Among the records below, find each line containing the word "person" and copy it.
Provided data section start
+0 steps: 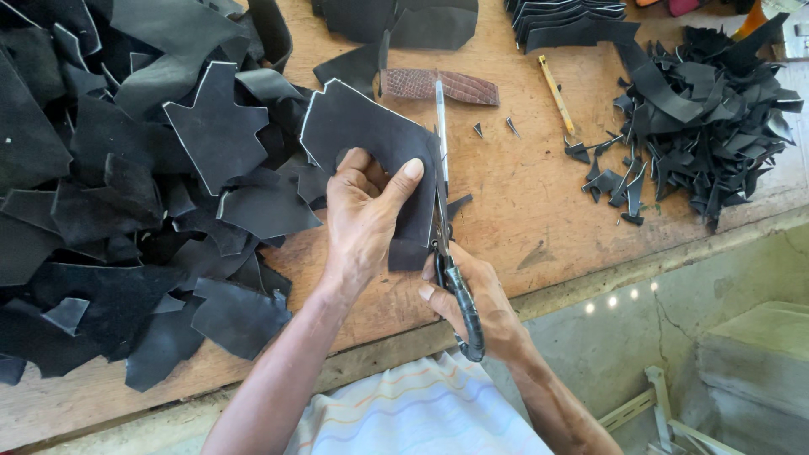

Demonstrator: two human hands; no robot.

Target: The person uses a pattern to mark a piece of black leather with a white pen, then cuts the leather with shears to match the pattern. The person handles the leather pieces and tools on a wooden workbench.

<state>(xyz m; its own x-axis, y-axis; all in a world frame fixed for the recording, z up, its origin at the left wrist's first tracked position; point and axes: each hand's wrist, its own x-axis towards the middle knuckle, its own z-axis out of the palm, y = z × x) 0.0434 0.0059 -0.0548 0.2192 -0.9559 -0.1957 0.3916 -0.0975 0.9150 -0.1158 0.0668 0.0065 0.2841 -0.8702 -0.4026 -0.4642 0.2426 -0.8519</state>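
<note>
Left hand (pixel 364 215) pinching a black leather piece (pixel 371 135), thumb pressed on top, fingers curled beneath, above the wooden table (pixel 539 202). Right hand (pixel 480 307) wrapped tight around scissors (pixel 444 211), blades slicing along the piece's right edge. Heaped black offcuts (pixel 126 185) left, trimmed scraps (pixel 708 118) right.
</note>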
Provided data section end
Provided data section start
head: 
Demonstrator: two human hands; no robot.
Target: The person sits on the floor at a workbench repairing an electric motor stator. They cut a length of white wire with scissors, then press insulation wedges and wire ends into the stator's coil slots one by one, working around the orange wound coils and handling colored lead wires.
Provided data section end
Solution for this exercise:
Target: The person uses a pattern to mark a piece of black leather with a white pen, then cuts the leather with shears to match the pattern. The person handles the leather pieces and tools on a wooden workbench.
Target: The person sits on the floor at a workbench repairing an electric motor stator. They cut a length of white wire with scissors, then press insulation wedges and wire ends into the stator's coil slots one by one, working around the orange wound coils and handling colored lead wires.

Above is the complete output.